[Dataset extract]:
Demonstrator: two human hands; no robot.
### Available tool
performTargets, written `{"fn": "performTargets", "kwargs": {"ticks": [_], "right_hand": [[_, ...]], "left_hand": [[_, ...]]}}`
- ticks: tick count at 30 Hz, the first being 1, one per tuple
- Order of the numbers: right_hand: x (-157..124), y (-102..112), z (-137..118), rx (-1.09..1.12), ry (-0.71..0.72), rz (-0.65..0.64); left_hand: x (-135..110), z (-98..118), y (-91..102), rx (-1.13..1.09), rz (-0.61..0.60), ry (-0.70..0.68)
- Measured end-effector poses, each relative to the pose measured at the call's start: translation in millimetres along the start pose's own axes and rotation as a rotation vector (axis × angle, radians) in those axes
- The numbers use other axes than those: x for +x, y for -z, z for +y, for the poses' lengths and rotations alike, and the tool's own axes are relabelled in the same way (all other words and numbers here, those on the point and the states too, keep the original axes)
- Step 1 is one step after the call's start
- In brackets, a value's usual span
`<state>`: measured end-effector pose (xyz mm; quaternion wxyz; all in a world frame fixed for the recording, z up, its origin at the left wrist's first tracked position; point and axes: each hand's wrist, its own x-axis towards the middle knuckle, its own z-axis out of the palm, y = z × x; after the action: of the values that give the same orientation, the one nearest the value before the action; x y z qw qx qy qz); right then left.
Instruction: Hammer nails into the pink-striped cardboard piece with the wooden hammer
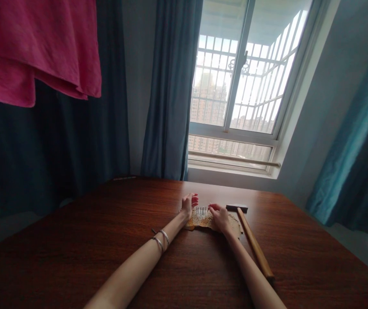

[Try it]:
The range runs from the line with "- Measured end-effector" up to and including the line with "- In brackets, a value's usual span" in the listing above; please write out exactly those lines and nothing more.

[Solution]:
- Measured end-effector poses, each relative to the pose measured at the call's start: translation in millimetres along the start pose's own axes and rotation as a rotation vector (axis × angle, radians) in those axes
- The numbers use other axes than those: x for +x, y for -z, z for +y, for the poses' lengths and rotations alike, and the tool's own axes are relabelled in the same way (all other words and numbers here, those on the point and the states too, keep the original axes)
- Step 1 is one step after the call's start
- In brackets, a value's usual span

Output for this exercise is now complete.